# RECORDED DATA
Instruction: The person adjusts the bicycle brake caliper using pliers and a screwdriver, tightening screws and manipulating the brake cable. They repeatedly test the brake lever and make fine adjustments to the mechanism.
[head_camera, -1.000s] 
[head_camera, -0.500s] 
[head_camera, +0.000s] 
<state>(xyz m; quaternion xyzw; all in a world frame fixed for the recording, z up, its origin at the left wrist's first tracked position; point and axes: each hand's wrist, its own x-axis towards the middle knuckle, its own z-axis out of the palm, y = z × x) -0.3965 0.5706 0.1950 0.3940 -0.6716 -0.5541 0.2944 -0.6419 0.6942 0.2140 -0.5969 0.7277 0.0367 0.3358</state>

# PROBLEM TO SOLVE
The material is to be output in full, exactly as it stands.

# SOLUTION FOR THIS TASK
Instruction: The person adjusts the bicycle brake caliper using pliers and a screwdriver, tightening screws and manipulating the brake cable. They repeatedly test the brake lever and make fine adjustments to the mechanism.
[head_camera, -1.000s] 
[head_camera, -0.500s] 
[head_camera, +0.000s] 
<state>(xyz m; quaternion xyzw; all in a world frame fixed for the recording, z up, its origin at the left wrist's first tracked position; point and axes: each hand's wrist, its own x-axis towards the middle knuckle, its own z-axis out of the palm, y = z × x) -0.3965 0.5706 0.1950 0.3940 -0.6716 -0.5541 0.2944 -0.6419 0.6942 0.2140 -0.5969 0.7277 0.0367 0.3358</state>

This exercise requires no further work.